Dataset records
+ + + +

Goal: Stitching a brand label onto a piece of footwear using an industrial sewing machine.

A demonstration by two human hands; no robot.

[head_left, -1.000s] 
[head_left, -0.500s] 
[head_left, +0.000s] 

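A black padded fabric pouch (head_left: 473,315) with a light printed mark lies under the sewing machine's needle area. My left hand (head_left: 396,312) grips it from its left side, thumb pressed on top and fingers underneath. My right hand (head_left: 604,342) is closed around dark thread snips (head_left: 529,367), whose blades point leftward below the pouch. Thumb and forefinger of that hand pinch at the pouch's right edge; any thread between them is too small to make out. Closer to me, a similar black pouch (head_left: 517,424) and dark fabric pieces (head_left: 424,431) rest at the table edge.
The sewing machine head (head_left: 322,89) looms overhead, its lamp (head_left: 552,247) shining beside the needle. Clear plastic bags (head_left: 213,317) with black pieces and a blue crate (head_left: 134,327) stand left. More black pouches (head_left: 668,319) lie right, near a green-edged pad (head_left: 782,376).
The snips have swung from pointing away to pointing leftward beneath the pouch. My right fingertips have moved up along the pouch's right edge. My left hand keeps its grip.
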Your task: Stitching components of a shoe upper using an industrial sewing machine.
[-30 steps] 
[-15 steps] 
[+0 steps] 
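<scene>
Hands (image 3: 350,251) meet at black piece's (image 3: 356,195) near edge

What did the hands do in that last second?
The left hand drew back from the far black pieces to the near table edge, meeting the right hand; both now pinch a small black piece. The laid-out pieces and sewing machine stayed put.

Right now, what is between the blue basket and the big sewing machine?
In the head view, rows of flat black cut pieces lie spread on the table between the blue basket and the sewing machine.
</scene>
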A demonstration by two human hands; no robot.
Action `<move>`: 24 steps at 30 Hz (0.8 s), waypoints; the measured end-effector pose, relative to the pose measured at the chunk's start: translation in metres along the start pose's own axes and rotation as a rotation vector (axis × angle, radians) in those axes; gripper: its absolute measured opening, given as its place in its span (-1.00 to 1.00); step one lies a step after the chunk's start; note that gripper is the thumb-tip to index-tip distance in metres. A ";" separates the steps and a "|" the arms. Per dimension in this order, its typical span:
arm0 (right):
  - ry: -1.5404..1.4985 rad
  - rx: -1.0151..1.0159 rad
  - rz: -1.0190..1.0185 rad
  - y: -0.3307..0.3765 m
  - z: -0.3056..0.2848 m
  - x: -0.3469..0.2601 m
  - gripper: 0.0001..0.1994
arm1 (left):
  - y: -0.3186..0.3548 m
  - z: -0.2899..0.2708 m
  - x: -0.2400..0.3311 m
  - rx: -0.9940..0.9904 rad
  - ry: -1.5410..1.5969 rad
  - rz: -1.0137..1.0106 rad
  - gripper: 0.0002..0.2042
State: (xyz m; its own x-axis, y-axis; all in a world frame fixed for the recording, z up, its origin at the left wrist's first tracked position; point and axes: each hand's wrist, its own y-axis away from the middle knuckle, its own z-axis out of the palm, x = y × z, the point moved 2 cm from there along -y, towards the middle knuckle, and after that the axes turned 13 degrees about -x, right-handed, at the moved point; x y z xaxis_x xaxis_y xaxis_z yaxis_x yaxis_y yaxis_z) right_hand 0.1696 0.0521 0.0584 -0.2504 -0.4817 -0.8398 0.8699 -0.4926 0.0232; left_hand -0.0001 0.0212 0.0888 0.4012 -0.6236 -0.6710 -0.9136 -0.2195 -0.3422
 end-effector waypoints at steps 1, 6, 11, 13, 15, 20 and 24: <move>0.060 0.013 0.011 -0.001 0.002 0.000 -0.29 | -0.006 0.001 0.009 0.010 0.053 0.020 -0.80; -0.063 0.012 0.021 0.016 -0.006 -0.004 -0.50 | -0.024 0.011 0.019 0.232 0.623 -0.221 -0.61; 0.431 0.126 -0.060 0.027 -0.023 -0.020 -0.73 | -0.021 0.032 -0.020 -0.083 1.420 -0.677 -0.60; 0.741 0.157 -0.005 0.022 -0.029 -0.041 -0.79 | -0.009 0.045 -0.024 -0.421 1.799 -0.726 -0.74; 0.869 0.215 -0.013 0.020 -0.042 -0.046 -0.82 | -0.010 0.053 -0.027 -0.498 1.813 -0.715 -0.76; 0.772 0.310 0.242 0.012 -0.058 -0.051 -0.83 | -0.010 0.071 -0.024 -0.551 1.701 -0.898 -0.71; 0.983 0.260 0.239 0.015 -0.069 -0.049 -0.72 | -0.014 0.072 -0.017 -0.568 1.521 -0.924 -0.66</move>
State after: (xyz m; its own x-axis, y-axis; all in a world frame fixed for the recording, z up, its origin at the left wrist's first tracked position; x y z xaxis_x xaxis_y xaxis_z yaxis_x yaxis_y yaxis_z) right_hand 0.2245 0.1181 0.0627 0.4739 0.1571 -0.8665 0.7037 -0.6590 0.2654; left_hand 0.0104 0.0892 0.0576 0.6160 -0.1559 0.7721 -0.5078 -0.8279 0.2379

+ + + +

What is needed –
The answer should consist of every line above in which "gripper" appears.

Worked solution –
Action `<move>`: 24 steps at 30 Hz (0.8 s), waypoints; the measured end-effector pose, relative to the pose measured at the chunk's start: translation in metres along the start pose's own axes and rotation as a rotation vector (axis × angle, radians) in those axes; gripper: its absolute measured opening, given as its place in its span (-1.00 to 1.00); step one lies a step after the chunk's start; note that gripper is the thumb-tip to index-tip distance in metres. A ";" separates the steps and a "|" the arms. Per dimension in this order, its typical span:
  - gripper: 0.0001..0.1994
  - gripper: 0.0002..0.2042

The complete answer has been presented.